YOUR INSTRUCTIONS
Nothing but an exact reprint of the records is to be returned.

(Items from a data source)

★ ★ ★ ★ ★

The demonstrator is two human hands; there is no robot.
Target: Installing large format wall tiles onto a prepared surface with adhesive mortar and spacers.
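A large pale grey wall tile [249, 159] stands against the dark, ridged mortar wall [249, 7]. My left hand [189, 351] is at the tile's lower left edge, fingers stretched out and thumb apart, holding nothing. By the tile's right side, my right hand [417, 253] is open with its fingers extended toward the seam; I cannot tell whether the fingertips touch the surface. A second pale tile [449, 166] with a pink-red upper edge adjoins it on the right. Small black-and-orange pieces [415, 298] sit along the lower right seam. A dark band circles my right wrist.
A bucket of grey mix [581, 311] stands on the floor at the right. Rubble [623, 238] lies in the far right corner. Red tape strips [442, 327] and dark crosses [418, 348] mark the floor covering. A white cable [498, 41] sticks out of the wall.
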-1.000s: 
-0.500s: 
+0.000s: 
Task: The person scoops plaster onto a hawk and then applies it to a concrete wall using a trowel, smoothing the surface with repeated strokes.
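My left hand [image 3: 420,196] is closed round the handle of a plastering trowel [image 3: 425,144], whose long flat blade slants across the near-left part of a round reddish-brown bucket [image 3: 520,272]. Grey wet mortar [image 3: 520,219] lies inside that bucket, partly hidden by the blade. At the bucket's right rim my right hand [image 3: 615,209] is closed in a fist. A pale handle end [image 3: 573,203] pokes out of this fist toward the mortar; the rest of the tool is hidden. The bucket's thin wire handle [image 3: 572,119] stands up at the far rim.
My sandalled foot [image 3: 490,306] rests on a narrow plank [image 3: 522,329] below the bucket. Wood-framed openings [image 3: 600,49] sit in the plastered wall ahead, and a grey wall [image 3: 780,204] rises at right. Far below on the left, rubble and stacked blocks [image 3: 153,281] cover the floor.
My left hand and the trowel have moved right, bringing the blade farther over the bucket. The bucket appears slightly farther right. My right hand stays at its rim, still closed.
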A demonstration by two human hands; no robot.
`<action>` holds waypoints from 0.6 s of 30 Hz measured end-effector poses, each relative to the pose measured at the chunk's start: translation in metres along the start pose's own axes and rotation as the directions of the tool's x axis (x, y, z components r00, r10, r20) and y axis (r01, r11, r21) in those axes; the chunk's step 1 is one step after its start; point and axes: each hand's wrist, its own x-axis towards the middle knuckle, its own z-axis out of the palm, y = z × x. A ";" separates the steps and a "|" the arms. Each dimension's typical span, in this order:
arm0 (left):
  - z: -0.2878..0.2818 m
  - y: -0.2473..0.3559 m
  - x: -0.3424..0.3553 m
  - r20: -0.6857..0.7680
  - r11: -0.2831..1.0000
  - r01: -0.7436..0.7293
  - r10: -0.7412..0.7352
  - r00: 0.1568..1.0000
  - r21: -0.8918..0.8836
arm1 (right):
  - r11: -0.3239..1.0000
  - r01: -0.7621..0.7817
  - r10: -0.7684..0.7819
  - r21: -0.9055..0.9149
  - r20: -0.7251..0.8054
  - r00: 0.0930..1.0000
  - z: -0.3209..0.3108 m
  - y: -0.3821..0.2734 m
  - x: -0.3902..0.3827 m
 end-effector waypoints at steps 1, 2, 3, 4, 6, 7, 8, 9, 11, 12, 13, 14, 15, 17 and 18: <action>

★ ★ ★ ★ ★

WRITTEN SOLUTION
The demonstrator is two human hands; there is no robot.
Target: Installing large format wall tiles onto a prepared surface with adhesive mortar and spacers.
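A large pale grey wall tile [249, 159] stands against the dark, ridged mortar wall [249, 7]. My left hand [189, 351] is at the tile's lower left edge, fingers stretched out and thumb apart, holding nothing. By the tile's right side, my right hand [417, 253] is open with its fingers extended toward the seam; I cannot tell whether the fingertips touch the surface. A second pale tile [449, 166] with a pink-red upper edge adjoins it on the right. Small black-and-orange pieces [415, 298] sit along the lower right seam. A dark band circles my right wrist.
A bucket of grey mix [581, 311] stands on the floor at the right. Rubble [623, 238] lies in the far right corner. Red tape strips [442, 327] and dark crosses [418, 348] mark the floor covering. A white cable [498, 41] sticks out of the wall.
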-1.000s: 
-0.500s: 
+0.000s: 
Task: The person scoops plaster onto a hawk and then applies it to a concrete wall using a trowel, smoothing the surface with repeated strokes.
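My left hand [image 3: 420,196] is closed round the handle of a plastering trowel [image 3: 425,144], whose long flat blade slants across the near-left part of a round reddish-brown bucket [image 3: 520,272]. Grey wet mortar [image 3: 520,219] lies inside that bucket, partly hidden by the blade. At the bucket's right rim my right hand [image 3: 615,209] is closed in a fist. A pale handle end [image 3: 573,203] pokes out of this fist toward the mortar; the rest of the tool is hidden. The bucket's thin wire handle [image 3: 572,119] stands up at the far rim.
My sandalled foot [image 3: 490,306] rests on a narrow plank [image 3: 522,329] below the bucket. Wood-framed openings [image 3: 600,49] sit in the plastered wall ahead, and a grey wall [image 3: 780,204] rises at right. Far below on the left, rubble and stacked blocks [image 3: 153,281] cover the floor.
My left hand and the trowel have moved right, bringing the blade farther over the bucket. The bucket appears slightly farther right. My right hand stays at its rim, still closed.
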A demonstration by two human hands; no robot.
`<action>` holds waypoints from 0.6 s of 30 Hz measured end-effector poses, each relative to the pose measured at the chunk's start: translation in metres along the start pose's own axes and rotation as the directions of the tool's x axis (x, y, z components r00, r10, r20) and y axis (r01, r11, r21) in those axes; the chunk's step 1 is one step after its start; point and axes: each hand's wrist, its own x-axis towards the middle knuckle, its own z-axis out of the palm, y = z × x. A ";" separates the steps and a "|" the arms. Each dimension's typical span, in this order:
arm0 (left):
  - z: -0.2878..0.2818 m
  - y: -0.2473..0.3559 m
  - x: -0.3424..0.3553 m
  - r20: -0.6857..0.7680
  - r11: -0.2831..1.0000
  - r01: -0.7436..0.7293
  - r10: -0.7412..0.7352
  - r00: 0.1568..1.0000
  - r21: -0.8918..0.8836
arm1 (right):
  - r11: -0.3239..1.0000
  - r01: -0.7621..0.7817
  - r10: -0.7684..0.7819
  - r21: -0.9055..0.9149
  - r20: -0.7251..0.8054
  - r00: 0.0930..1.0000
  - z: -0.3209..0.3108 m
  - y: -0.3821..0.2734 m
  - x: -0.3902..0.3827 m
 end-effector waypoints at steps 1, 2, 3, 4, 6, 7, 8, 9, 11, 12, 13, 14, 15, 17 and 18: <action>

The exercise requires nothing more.